On the sofa bed, Holly finally pulls her gaze away from the fire, glancing over her shoulder at me, but she doesn’t say a word.

“It’s ironic. If you wouldn’t have shown up,” I tell her, pausing to take a swig from the bottle before me, “wanting revenge for your murdered parents, I would’ve done it for you. I would’ve marched right out that door and never came back. Told you it was funny.”

Funny, miserable, depressing; they’re all synonyms in this case.

“No,” Holly says, breaking her silence. “Mine is funnier. I came here with one goal: to kill you.

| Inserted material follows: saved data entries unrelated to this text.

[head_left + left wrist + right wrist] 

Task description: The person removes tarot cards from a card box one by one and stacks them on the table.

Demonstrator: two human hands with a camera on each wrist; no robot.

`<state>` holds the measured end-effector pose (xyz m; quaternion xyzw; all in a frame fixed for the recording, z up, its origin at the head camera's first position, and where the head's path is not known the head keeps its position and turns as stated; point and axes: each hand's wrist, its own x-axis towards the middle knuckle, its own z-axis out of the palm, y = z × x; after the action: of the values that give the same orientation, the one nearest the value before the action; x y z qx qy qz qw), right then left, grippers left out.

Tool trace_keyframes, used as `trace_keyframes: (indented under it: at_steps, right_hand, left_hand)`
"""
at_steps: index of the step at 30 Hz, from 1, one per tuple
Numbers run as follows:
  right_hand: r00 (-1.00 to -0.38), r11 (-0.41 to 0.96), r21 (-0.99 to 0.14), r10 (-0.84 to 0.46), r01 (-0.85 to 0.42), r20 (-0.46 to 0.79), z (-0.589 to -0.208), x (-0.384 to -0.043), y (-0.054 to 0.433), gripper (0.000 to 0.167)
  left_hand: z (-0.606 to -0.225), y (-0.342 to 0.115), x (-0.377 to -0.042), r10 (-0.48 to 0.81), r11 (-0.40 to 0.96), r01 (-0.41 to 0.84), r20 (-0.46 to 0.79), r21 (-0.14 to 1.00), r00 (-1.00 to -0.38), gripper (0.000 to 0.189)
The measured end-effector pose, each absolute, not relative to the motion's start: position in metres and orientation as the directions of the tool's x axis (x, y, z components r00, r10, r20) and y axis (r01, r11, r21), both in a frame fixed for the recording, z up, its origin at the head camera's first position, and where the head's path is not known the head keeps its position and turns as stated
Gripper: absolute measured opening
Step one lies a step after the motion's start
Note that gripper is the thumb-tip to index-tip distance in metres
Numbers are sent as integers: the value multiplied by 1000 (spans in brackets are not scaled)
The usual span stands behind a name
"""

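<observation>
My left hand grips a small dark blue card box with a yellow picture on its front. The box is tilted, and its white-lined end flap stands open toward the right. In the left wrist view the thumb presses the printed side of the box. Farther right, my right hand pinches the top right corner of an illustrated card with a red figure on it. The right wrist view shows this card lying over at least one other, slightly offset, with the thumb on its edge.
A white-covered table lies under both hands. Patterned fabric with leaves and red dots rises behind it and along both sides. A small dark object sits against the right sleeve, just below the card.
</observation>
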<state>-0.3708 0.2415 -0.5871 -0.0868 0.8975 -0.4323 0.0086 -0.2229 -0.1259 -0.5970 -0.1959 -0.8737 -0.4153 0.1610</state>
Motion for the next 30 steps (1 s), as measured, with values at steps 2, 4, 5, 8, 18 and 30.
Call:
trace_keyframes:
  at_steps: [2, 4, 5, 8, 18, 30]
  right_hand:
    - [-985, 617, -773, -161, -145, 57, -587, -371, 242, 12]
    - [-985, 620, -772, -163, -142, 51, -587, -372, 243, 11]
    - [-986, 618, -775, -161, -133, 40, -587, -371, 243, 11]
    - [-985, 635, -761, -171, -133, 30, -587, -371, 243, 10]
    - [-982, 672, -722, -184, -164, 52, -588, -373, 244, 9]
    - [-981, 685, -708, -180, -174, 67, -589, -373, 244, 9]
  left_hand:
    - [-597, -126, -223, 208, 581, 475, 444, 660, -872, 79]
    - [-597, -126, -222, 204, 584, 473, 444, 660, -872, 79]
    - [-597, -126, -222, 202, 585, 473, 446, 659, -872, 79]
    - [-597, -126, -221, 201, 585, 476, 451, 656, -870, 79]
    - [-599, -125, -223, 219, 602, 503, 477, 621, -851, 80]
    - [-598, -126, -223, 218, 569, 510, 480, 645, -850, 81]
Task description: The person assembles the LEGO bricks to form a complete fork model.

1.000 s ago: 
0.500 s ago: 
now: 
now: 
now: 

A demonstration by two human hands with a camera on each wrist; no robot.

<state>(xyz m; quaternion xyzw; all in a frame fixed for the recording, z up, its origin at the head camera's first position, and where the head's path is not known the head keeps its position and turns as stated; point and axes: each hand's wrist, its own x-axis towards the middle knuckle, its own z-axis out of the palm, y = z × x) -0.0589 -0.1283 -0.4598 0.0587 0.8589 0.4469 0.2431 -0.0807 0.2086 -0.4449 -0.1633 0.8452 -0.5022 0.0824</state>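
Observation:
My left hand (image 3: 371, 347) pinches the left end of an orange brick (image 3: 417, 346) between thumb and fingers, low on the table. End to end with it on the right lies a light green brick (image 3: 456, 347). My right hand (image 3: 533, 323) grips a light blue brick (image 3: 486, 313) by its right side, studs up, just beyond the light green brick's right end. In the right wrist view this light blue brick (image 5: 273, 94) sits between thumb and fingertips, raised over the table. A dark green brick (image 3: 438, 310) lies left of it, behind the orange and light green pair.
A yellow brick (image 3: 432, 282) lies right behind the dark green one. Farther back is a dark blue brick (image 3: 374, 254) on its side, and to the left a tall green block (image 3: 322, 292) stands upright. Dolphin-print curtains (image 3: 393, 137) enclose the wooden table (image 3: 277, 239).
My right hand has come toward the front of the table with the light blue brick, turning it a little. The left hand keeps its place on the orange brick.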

And the entire time I was planning and searching for you, I knew if I ever found you, I might not survive. I knew there was a chance that you would… you’re a trained assassin and I’m just a girl who wants justice. What hope did I really have of succeeding?”

She looks at the fire again, her figure slumping. “I knew I might die, and I was okay with it. I don’t have anything left to lose. You took my family from me and I shut myself off from the world. I pushed away the friends I had. I’ve been alone the last thirteen years. Death has been on my mind constantly since the night I saw you over the barrel of that gun, so it shouldn’t scare me—but it does.”

Her voice trembles as she goes on, “It scares me so fucking much. I don’t want to die. Now that I’m finally here, now that some random other guy almost killed me, I realize I don’t want to die yet. I want to live… but the shitty thing is, even if by some miracle I make it out of this, I don’t think I know how to.” Now it’s her turn to let out a bitter chuckle. “Told you mine was funnier. Man, we’re just two severely fucked up individuals, aren’t we?”

I speak nothing but the truth when I say, “You’re fucked up ‘cause of me.”

Holly’s comeback is immediate: “And you’re fucked up because of me.”

While it is true, while she is the reason I began to doubt, the first crack in my mind, I don’t blame her. There’s the difference. I blame myself for all of it. I fucked her up by killing her parents. If I was never there, if I wouldn’t have heard something in the other room… at least I might’ve been unaware of her presence that night. I could’ve pretended.

But I saw her, and she saw me, and that night both our lives were irrevocably changed.

I’m about to tell her she should go to sleep when I hear her sniff, and it occurs to me that she might be crying. I… I don’t know what to do, what to say. I’m not a man who’s used to giving comfort—or receiving it, for that matter.